Making your bed is a great way to start the morning with intention. It gives you a sense of achievement right off the bat, paving the way for a more positive day. But of course, there are other ways to be more mindful.

“Mindful walking, yoga, gardening, knitting, colouring, or anything that enables you to connect to ‘this moment’, whilst holding the activity or breath in awareness, is useful mindfulness practise. Practise is crucial. With practise, we can retrain and rewire our busy minds to have the ability to slow down and just be.” Tania explains.

Not putting ourselves first

While it’s great to see so many of us are interested in improving our mental health this year, 50% of Brits say they won’t be putting themselves first. Putting our own wellbeing first can feel difficult and some may experience feelings of guilt.

Looking into the reasons behind this, life coach Nikki Emerton delves deeper in her article Why do I feel so guilty about doing things for me?

“If guilt is a familiar emotion to you, then it has become part of a ‘belief’ system that has been handed down to you and you have unintentionally accepted and incorporated it as part of your own. This can have happened in either a very direct way, (it was said in clear, plain terms or there were direct and immediate consequences) or indirectly (it was implied through actions or expressions).”
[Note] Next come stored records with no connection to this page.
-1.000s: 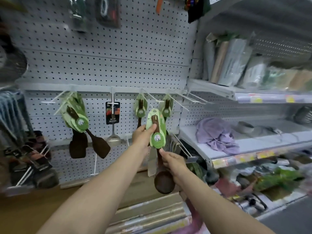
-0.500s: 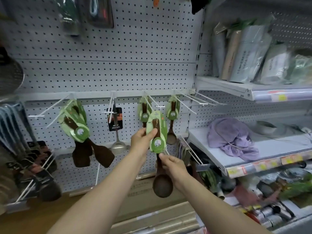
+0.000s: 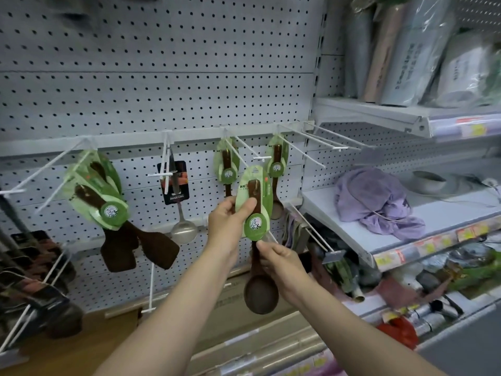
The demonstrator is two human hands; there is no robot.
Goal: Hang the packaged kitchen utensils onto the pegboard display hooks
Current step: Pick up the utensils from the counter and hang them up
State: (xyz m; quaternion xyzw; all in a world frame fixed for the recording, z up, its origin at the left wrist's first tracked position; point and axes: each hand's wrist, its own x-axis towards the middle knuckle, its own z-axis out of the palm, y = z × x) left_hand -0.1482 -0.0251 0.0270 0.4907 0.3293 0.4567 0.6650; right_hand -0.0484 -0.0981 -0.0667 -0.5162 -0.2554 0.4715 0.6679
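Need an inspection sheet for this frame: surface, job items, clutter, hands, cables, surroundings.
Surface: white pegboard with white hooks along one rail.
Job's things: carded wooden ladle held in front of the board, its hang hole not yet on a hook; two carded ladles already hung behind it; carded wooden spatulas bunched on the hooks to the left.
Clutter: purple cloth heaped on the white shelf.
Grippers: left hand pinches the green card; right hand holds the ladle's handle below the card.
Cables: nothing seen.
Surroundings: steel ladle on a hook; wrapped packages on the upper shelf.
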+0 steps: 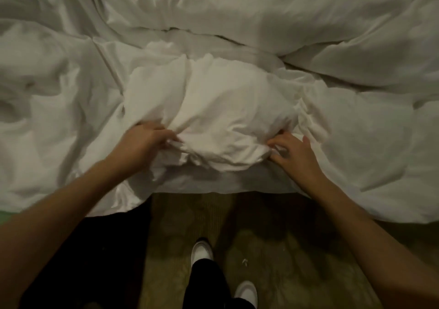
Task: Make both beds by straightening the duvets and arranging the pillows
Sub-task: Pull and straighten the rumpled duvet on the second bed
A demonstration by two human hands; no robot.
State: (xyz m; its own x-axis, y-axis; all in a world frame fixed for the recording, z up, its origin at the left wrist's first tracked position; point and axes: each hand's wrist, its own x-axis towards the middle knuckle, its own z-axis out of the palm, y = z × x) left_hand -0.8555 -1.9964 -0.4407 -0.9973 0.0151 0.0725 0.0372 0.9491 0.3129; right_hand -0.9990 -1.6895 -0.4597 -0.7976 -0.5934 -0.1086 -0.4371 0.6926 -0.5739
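Observation:
A white pillow [221, 118] lies crumpled on top of the rumpled white duvet [59, 90], close to the bed's near edge. My left hand [145, 140] grips the pillow's left lower corner, fingers curled into the fabric. My right hand [292, 152] is at the pillow's right lower corner, its fingers bent and digging into the cloth while the thumb sticks up. A second large white pillow or duvet fold [261, 11] fills the far side of the bed.
The bed's edge runs across the middle of the view, with the duvet hanging over it. Below it is patterned carpet [297, 249] where my white shoes [202, 251] stand. A dark area lies at the lower left.

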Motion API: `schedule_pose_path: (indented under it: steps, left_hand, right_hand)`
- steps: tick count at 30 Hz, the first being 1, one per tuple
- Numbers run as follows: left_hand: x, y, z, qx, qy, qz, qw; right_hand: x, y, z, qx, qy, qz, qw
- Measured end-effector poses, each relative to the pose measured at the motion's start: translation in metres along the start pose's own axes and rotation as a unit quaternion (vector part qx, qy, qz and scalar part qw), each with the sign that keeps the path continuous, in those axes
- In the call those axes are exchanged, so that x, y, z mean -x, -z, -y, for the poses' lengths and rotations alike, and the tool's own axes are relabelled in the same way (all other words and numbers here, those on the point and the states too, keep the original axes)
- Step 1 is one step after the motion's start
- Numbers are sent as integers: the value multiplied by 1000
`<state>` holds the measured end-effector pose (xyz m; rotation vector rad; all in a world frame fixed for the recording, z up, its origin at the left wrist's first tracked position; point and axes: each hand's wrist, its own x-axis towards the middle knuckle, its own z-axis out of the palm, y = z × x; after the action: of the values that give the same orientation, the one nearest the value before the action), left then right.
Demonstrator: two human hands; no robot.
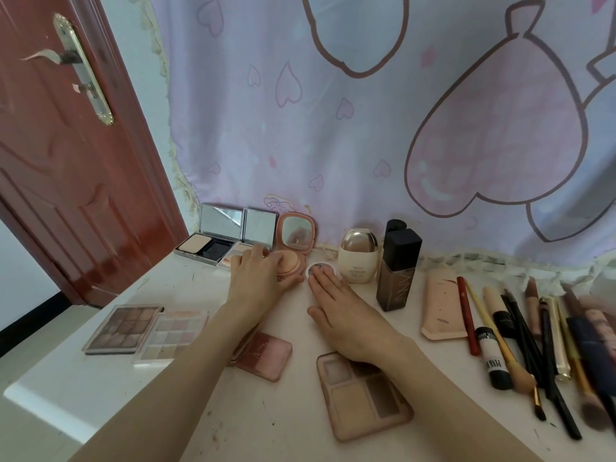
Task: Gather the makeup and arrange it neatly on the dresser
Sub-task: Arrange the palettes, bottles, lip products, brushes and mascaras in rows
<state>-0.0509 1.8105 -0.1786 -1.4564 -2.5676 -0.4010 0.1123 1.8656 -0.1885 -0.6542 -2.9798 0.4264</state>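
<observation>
Upper left of the frame: a reddish-brown panelled door [60, 168] with a brass lever handle [71, 58] on a long plate. Across the top and right: a lilac printed cloth [333, 135] with pink hearts and dark cartoon outlines, pale frilled trim along its edges. Lower left: pale floor [30, 348] and dark skirting.
</observation>
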Motion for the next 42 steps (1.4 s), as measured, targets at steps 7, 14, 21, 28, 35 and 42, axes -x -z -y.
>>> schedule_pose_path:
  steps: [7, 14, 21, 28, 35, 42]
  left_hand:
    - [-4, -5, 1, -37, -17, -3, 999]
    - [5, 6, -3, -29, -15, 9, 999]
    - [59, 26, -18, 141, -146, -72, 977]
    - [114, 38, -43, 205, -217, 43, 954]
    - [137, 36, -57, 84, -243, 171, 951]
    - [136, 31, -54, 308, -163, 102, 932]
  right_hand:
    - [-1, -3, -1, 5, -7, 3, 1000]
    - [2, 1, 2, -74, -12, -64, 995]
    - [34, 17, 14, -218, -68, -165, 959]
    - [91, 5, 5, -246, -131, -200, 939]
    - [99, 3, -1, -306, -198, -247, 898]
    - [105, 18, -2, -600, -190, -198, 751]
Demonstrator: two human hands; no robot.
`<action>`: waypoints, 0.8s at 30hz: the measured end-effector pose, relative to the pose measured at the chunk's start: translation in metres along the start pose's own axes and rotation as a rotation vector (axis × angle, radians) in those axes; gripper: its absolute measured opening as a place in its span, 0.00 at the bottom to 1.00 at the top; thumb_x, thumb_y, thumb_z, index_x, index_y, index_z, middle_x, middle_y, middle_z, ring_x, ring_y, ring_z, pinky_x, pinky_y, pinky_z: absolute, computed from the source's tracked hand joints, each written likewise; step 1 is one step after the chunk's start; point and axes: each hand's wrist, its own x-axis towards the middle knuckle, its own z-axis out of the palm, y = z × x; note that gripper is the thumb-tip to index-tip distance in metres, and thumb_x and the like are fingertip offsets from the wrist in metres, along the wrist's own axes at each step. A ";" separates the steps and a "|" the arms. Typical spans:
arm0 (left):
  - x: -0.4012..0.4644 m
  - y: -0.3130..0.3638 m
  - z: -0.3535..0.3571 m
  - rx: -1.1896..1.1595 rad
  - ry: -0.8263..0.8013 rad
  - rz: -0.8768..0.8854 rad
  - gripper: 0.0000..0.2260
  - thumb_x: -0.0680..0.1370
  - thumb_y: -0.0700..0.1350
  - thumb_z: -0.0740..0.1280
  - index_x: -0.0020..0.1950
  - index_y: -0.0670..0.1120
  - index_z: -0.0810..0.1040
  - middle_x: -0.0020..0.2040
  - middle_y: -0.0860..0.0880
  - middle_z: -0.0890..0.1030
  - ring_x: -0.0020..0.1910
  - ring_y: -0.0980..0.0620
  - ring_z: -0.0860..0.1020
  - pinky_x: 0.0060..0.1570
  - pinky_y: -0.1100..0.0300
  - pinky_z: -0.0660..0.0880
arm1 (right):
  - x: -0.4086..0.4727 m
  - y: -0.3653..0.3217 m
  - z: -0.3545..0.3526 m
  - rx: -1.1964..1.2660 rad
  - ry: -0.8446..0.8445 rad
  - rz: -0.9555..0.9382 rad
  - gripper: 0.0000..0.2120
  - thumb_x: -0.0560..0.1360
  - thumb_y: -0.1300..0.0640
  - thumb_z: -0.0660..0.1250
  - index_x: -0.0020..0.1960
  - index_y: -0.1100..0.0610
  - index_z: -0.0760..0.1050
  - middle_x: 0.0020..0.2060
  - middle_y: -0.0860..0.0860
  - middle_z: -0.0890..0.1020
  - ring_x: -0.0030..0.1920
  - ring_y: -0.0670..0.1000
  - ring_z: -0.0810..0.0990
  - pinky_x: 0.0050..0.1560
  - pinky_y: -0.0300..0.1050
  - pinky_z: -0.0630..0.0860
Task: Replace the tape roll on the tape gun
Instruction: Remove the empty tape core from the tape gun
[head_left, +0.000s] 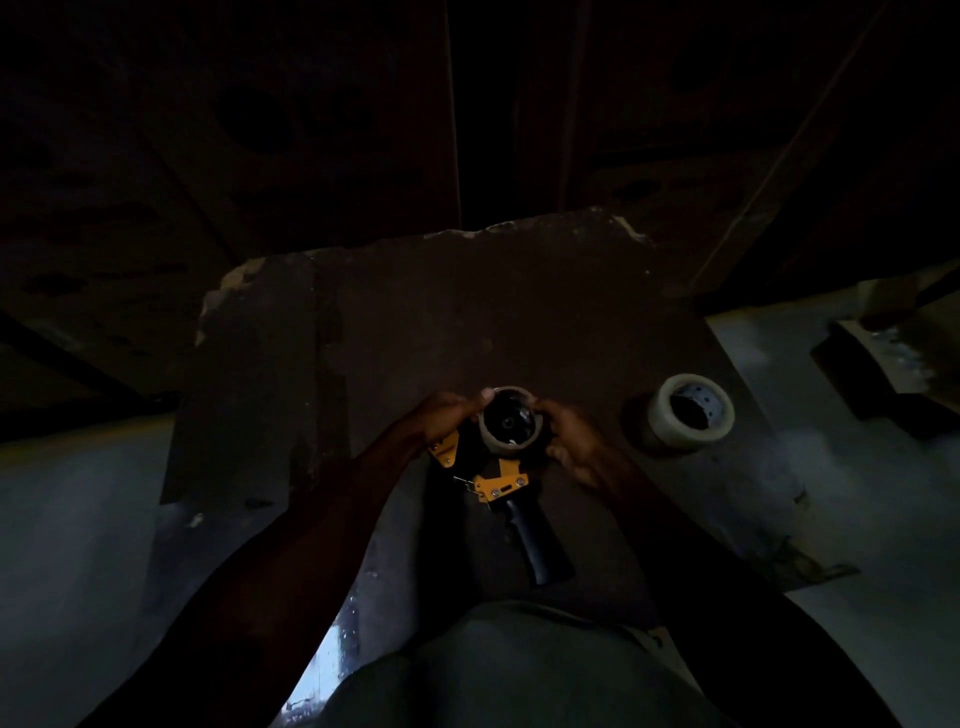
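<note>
Tape gun (501, 483), yellow and black, lies on a dark, worn worktop (467, 322) whose far edge is chipped pale. Its black handle (537, 545) points toward the person, and the hub end points away. On that hub sits one nearly spent roll, little more than a brown core (511, 423), with its open side facing up.

Both hands close around this core. The left hand (441, 415) meets it from the left, thumb at the upper rim, and the right hand (574, 441) cups it from the right. Each grip is narrow and curled against the core's wall, so the core lies between the two hands, and the gun's body extends below them toward the person.

One fresh tape roll (691, 410), pale and thicker, rests on the worktop to the right, well apart from the right hand, tilted so its hole shows. Nothing lies between it and the gun.

Two rolls and one gun are visible. The surroundings are very dark; a grey floor (78, 519) shows at both sides.
</note>
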 end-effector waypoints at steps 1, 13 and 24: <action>-0.001 0.002 0.000 0.003 -0.001 -0.001 0.28 0.73 0.64 0.65 0.47 0.38 0.82 0.41 0.47 0.83 0.40 0.52 0.78 0.44 0.58 0.73 | -0.002 -0.001 0.000 0.015 -0.008 0.001 0.12 0.77 0.54 0.66 0.55 0.60 0.81 0.54 0.58 0.85 0.54 0.56 0.83 0.61 0.57 0.77; -0.004 0.017 -0.003 0.127 0.031 0.087 0.34 0.70 0.72 0.60 0.42 0.40 0.82 0.40 0.44 0.85 0.39 0.52 0.82 0.43 0.54 0.77 | -0.011 -0.015 -0.008 0.020 -0.044 0.013 0.19 0.75 0.48 0.69 0.62 0.57 0.78 0.57 0.57 0.83 0.57 0.58 0.82 0.57 0.61 0.79; -0.031 0.036 0.029 0.113 0.233 0.249 0.23 0.75 0.66 0.60 0.34 0.49 0.80 0.30 0.54 0.80 0.32 0.60 0.76 0.38 0.58 0.73 | -0.043 -0.014 -0.026 0.046 0.000 -0.224 0.28 0.69 0.44 0.73 0.58 0.64 0.79 0.54 0.65 0.83 0.49 0.58 0.78 0.37 0.45 0.71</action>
It appears as though for many, family comes first, with 45% saying now is more important than ever to look after your family. While of course, family is important, is there a way to find a balance?

Understanding that looking after yourself can put you in the best position to support others is a helpful first step – take a look at our Self-care for carers article for more inspiration. You might also find it helpful to think about self-care for the whole family. Here, psychotherapist Yvette Winstone shares her tips with us in her article Self-care for families.

Discussing the results from their survey, marketing manager at Serenata Flowers notes how surprising it is that many of us don’t plan to put ourselves first and how flowers could help boost our mood.

“What is surprising is that going into 2021, Brits won’t look to put themselves first, and will continue to think of others, family and friends, even when their own mental health is such a known focus.

“Everyone loves receiving flowers – delivering a little bit of nature to your loved ones front door boosts not only the recipient’s mood, but also the sender’s, knowing that you’ve found a way to brighten someone’s day who you may not have seen recently but is still close to your heart. That’s why we’ve created a January Mindfulness Bouquet, specifically designed to improve mental wellbeing and boost your mood, it’s pure white blooms create a relaxing serenity and sense of peace – the perfect escape from the world around us.”

Without some of the usual mood-boosters many of us rely on, such as holidays, socialising and going out to eat, we need to get creative with ways to support our mental health. Improving mindfulness, sprucing up our homes and small acts of kindness shouldn’t be underestimated.

How will you be supporting your mental health in 2021?